Cette inaction française met en évidence un immobilisme politique face à une demande croissante de régulation du cannabis à usage médical. Contrairement à l’Espagne, où une tentative de cadre réglementaire est au moins en discussion, la France continue de stigmatiser les patients et les consommateurs, laissant prévaloir des positions prohibitionnistes obsolètes.
Comparaison et enjeux pour l’avenir
Bien que le projet espagnol présente de sérieuses lacunes, il constitue une base de dialogue et une reconnaissance de l’utilité thérapeutique du cannabis. En France, l’absence de progrès est doublement préoccupante : non seulement les patients sont privés d’accès légal à des traitements efficaces, mais le débat public sur le sujet reste étouffé par des arguments prohibitionnistes qui ignorent les réalités scientifiques et humaines.
La situation française illustre une approche régressive qui contraste avec les avancées observées dans d’autres pays européens. C’est bien la France qui, la première, a retiré les fleurs de cannabis de la pharmacopée, privant ainsi les patients d’un mode de consommation reconnu pour son efficacité, notamment en vaporisation. Cette décision, motivée par des arguments idéologiques plus que scientifiques, a suscité des critiques virulentes de la part des patients, des médecins et des associations. Le refus de considérer les fleurs comme une option thérapeutique met en péril la santé de nombreux malades atteints de pathologies graves ou chroniques, les poussant parfois à se tourner vers le marché noir pour se procurer les produits nécessaires à leur bien-être. Par ailleurs, le manque de dialogue avec les associations et les acteurs de terrain renforce l’incompréhension et l’injustice ressenties par les malades.

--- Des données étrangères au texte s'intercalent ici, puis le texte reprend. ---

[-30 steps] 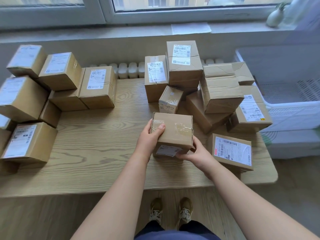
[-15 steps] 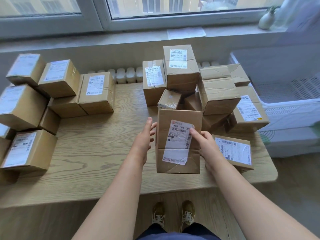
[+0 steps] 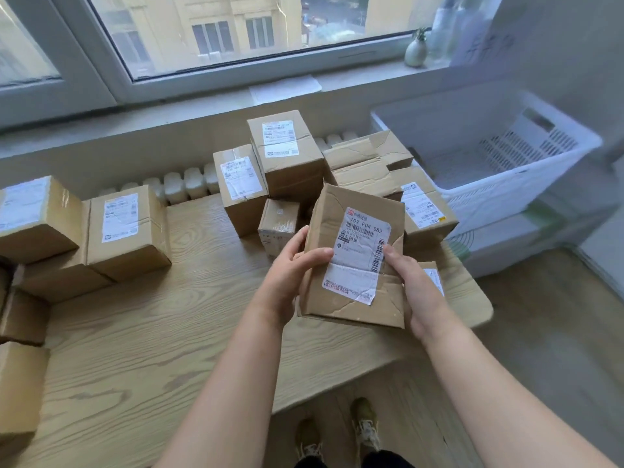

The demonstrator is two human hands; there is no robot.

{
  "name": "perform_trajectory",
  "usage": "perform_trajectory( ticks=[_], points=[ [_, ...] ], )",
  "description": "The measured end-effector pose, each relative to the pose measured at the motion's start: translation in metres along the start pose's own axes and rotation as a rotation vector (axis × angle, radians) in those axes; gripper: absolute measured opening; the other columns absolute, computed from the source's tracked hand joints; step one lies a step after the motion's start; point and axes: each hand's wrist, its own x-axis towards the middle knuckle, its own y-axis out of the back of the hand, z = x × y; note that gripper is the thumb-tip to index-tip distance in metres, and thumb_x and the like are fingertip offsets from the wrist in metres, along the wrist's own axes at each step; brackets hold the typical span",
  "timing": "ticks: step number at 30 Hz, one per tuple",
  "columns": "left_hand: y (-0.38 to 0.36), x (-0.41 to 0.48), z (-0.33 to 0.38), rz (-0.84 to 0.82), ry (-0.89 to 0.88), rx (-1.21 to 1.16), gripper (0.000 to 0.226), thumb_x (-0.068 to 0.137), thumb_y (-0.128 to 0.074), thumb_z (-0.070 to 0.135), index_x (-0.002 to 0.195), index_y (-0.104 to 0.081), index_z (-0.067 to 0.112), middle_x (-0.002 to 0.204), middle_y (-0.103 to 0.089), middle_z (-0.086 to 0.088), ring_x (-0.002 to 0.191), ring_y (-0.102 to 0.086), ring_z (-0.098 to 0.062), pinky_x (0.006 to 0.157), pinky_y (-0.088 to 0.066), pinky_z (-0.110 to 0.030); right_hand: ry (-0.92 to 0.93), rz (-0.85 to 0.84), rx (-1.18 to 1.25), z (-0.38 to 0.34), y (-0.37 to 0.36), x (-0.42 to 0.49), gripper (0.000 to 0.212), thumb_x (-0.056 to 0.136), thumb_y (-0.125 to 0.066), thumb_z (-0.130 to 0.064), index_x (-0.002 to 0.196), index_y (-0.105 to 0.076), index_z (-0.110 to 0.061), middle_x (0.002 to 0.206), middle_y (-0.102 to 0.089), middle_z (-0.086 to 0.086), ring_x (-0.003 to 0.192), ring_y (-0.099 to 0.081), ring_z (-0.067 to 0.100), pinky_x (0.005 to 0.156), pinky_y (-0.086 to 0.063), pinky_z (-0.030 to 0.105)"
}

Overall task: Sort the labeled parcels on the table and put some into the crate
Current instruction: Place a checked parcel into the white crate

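A pale wooden table (image 3: pixel 152 332) with strong grain filled the lower left and centre of the frame, its rounded corner at centre right. Above it, in the middle of the frame, a brown parcel (image 3: pixel 354 258) was held clear of the tabletop, tilted, its creased face and white label (image 3: pixel 358 255) turned up towards the camera. The left hand (image 3: pixel 290 268) grasped its left edge, thumb on the front. The right hand (image 3: pixel 415 292) grasped the right edge, thumb lying by the label's barcode.

Behind the parcel, a stack of labeled boxes (image 3: pixel 287 153) crowded the table's far side. More boxes (image 3: pixel 128 231) lay along the left edge of the frame. At upper right stood a white slotted crate (image 3: pixel 472 194), just beside the table. A white radiator (image 3: pixel 182 185) showed behind the table's far edge, under a grey windowsill (image 3: pixel 202 106) carrying a sheet of paper (image 3: pixel 285 89) and a small vase (image 3: pixel 416 50). The window (image 3: pixel 236 32) across the top looked onto a yellow building. A wooden floor (image 3: pixel 540 349) and a pair of shoes (image 3: pixel 364 423) showed at the bottom.
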Motion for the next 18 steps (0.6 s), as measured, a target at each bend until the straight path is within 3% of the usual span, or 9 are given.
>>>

Il est urgent que la France cesse d’adopter une posture attentiste et s’engage dans une régulation équilibrée et pragmatique du cannabis à usage médical. Cela implique d’écouter les patients, les médecins et les associations, tout en s’inspirant des bonnes pratiques à l’étranger. Si l’Espagne parvient à adopter son décret cet été, cela renforcera la pression sur les autorités françaises, qui devront justifier leur inaction auprès des citoyens et des malades.
Conclusion
Le retard français sur la régulation du cannabis médical est une honte nationale qui met inutilement en danger des milliers de patients. Pendant que l’Espagne avance avec prudence, la France reste coincée dans un immobilisme politique qui ne profite qu’au marché noir et aux préjugés. Il est temps que la France fasse preuve de courage et de pragmatisme pour mettre fin à cette situation intolérable. En s’appuyant sur des expériences internationales et en tenant compte des besoins réels des patients, le gouvernement français pourrait enfin combler ce retard et offrir une solution digne et humaine à ceux qui souffrent.